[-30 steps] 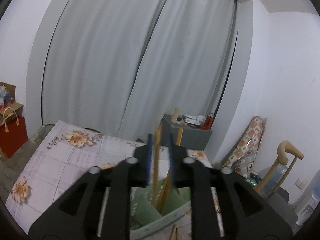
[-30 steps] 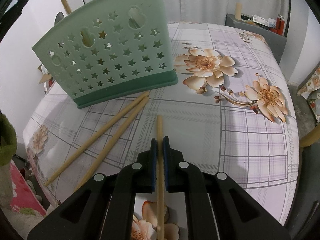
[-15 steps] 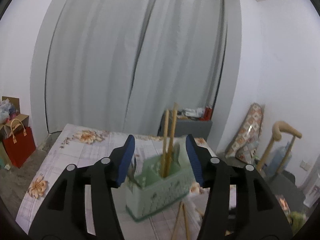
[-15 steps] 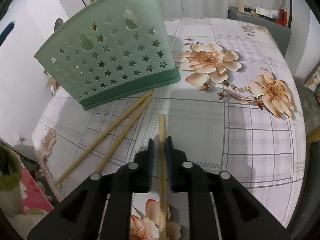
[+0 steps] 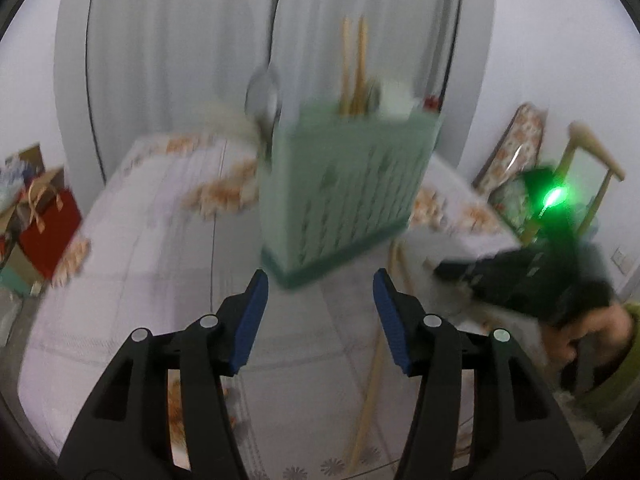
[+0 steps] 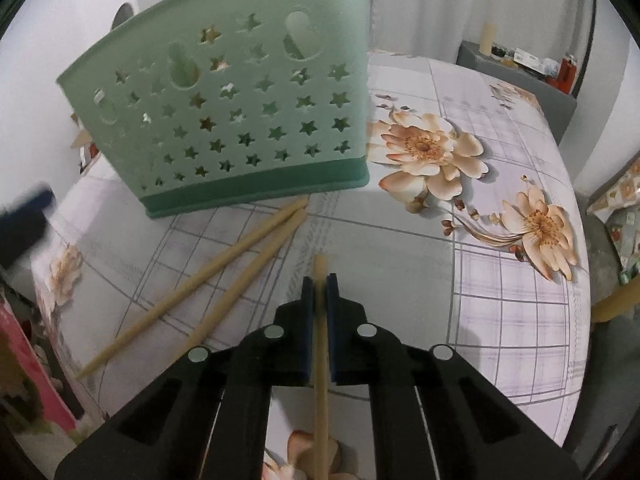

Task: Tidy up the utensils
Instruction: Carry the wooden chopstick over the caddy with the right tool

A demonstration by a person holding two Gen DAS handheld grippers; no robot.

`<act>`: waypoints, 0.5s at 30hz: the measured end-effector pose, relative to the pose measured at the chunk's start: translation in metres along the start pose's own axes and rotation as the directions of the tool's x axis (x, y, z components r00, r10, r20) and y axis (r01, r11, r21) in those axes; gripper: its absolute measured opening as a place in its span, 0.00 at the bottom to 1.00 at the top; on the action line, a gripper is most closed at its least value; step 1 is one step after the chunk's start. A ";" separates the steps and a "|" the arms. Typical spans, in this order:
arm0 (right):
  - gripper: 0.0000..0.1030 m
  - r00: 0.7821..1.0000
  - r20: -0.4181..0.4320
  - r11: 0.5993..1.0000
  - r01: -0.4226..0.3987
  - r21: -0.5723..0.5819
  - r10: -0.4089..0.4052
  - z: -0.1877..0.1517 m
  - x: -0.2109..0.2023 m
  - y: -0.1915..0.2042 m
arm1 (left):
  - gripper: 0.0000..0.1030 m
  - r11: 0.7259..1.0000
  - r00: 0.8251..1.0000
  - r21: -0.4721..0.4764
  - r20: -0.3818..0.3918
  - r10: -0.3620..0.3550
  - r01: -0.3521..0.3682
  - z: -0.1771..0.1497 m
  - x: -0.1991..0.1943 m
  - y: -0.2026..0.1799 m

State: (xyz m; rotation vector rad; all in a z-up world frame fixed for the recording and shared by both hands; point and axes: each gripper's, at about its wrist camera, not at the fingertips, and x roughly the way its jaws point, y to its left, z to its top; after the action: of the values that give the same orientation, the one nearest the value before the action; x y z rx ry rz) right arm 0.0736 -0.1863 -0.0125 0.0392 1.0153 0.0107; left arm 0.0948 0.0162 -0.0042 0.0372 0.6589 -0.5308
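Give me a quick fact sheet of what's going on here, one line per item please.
Surface: table under a floral, checked cloth
Holder: green utensil holder with star cutouts, upright on the table
In holder: two chopsticks and a spoon, view blurred
Loose: two chopsticks on the table, beside the holder's base
Right gripper: shut on one chopstick
Left gripper: open, holding nothing, facing the holder
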 end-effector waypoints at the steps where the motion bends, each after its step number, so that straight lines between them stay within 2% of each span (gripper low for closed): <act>1: 0.06 1.000 0.000 1.000 0.001 0.004 -0.001 0.000 -0.001 0.000 | 0.50 1.000 1.000 -0.017 -0.031 0.001 -0.002 -0.007 0.008 0.002; 4: 0.06 0.999 0.039 0.999 -0.020 0.042 0.019 0.001 -0.015 -0.009 | 0.50 0.999 0.997 -0.045 -0.079 -0.007 0.003 -0.016 0.021 0.007; 8: 0.06 0.991 0.124 0.994 -0.067 0.090 0.056 0.009 -0.043 -0.023 | 0.50 0.999 0.995 -0.043 -0.103 -0.007 0.003 -0.021 0.028 0.009; 12: 0.06 0.973 0.215 0.985 -0.111 0.135 0.080 0.016 -0.077 -0.039 | 0.50 0.999 0.992 -0.044 -0.124 -0.009 0.003 -0.024 0.035 0.009; 15: 0.06 0.952 0.294 0.979 -0.134 0.156 0.084 0.018 -0.107 -0.050 | 0.51 0.999 0.990 -0.046 -0.142 -0.009 0.002 -0.023 0.040 0.008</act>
State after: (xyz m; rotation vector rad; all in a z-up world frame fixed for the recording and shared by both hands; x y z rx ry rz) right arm 0.0322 -0.2396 0.0861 0.2505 0.7207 0.0169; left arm 0.1124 0.0096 -0.0473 0.0300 0.8105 -0.5213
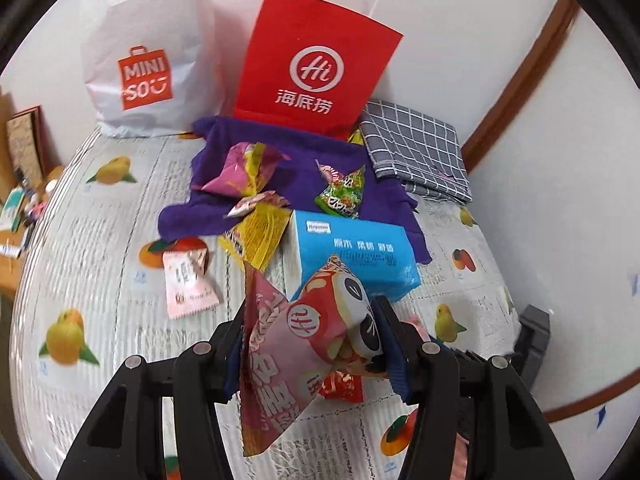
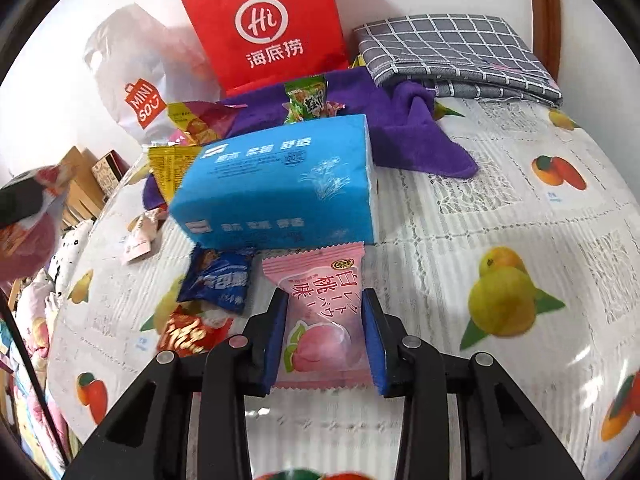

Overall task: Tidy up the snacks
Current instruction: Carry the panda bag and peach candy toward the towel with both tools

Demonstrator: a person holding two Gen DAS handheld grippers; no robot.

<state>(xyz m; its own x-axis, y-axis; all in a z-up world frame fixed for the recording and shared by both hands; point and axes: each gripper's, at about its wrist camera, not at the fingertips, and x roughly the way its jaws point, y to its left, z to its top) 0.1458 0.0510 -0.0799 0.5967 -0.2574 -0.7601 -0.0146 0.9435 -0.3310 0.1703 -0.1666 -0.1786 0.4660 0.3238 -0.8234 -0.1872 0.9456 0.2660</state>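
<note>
Lower centre, left gripper (image 1: 310, 344) clamps a pink bag (image 1: 288, 344), lifted for sorting; right gripper (image 2: 325, 336) brackets a peach packet (image 2: 322, 320), grip unclear.

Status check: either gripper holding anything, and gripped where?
Left hand-held gripper clamps the pink-red snack bag across its middle. Right hand-held gripper straddles the peach candy packet; firm grip cannot be told.

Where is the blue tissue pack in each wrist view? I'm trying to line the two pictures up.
Left wrist view: the blue tissue pack sits just right of centre, behind the snack bag held by the left gripper.
Right wrist view: the pack fills the centre, just beyond the peach candy between the right gripper fingers.
Shared landmark: the red paper bag behind it.
</note>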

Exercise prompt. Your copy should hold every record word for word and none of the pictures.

Answer.
[-30 steps] 
[-30 steps] 
[-15 steps] 
[-15 steps] 
[+0 steps] 
[+0 steps] 

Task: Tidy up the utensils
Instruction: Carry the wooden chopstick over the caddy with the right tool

A demonstration by a person holding two Gen DAS handheld grippers; no robot.

`<act>`: waypoints, 0.5s at 30hz: the measured end-effector pose, relative to the pose measured at the chunk's start: translation in metres along the start pose's own axes and rotation as the directions of the tool's x axis (x, y, z components r00, r10, r20) and y axis (r01, r11, r21) in those axes; gripper: its absolute measured opening as a place in its span, 0.00 at the bottom to 1.00 at the top; on the action line, a gripper is most closed at its least value; step 1 is one step after the chunk's start. A ";" separates the steps and a "|" the arms. Typical spans, in this order:
arm0 (right):
  - gripper: 0.0000..0.1030 m
  - r00: 0.7821..1.0000
  - r20: -0.4181..0.4320
  - r11: 0.5993..1.0000
  - r01: -0.4226..0.3987
  - r21: -0.5723..0.5819
  - r10: -0.4089..0.4052
  - z: -0.1877..0.1517 m
  - x: -0.2109..0.2023 m
  - y: -0.1915..0.2042 m
arm1 (left):
  - gripper: 0.0000..0.1030 m
  - r11: 0.7259..1.0000
  - r00: 0.8251..1.0000
  - r21: -0.4721..0.4764
  - r20: -0.3818..0.3918
  - r10: -0.3620..0.3550
  - r01: -0.3521..0.3682
  - z: -0.1771..0.1497 m
  - x: -0.1991..0.1943 m
  - y: -0.2026..0.1799 m

State: (xyz m; rotation vector rad; all in a z-up world frame fixed for the recording and shared by both hands; point and axes: each gripper's, at about its wrist camera, not at the fingertips, and x roughly the way its jaws point, y to its left, z to its top; after the action: of the values that give the same orientation, the one nearest the value before the action; x y z rx ry rz) right arm 0.0736 -0.1863 -0.0125 0.0392 1.0153 0.0107; left arm 0.0948 0.0162 -0.0042 0.0372 0.6589 -0.5308
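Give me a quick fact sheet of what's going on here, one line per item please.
Surface: table under a floral, checked cloth
Holder: green utensil holder with star cutouts, upright on the table
In holder: two chopsticks and a spoon, view blurred
Loose: two chopsticks on the table, beside the holder's base
Right gripper: shut on one chopstick
Left gripper: open, holding nothing, facing the holder
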 end-effector waypoints at the steps where the motion bends, each after its step number, so that straight lines between them stay within 2% of each span (gripper low for closed): <act>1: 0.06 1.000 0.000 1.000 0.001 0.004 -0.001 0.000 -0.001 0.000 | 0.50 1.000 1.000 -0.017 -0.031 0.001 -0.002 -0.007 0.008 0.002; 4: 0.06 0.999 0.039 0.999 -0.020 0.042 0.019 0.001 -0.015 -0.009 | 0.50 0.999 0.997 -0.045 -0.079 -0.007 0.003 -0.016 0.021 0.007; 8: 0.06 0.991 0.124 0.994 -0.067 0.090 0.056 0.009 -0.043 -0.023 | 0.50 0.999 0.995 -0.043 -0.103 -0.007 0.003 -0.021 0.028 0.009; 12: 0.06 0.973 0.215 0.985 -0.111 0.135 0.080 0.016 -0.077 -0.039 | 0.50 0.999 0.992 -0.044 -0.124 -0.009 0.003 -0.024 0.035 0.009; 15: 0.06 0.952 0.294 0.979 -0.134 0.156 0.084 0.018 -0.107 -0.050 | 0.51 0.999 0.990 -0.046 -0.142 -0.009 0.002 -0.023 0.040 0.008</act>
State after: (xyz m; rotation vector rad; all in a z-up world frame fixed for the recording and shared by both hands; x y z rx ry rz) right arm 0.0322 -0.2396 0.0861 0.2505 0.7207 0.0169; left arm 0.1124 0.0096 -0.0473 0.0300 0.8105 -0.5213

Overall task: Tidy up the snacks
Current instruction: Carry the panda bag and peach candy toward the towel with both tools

Demonstrator: a person holding two Gen DAS handheld grippers; no robot.

<state>(xyz m; its own x-axis, y-axis; all in a z-up world frame fixed for the recording and shared by both hands; point and axes: each gripper's, at about its wrist camera, not at the fingertips, and x roughly the way its jaws point, y to its left, z to its top) 0.1458 0.0510 -0.0799 0.5967 -0.2574 -0.7601 -0.0146 0.9435 -0.3310 0.1703 -0.1666 -0.1786 0.4660 0.3238 -0.8234 -0.1872 0.9456 0.2660</state>
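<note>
Lower centre, left gripper (image 1: 310, 344) clamps a pink bag (image 1: 288, 344), lifted for sorting; right gripper (image 2: 325, 336) brackets a peach packet (image 2: 322, 320), grip unclear.

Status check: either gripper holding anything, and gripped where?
Left hand-held gripper clamps the pink-red snack bag across its middle. Right hand-held gripper straddles the peach candy packet; firm grip cannot be told.

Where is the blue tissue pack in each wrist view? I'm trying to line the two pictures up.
Left wrist view: the blue tissue pack sits just right of centre, behind the snack bag held by the left gripper.
Right wrist view: the pack fills the centre, just beyond the peach candy between the right gripper fingers.
Shared landmark: the red paper bag behind it.
</note>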

Nothing more is needed for this exercise.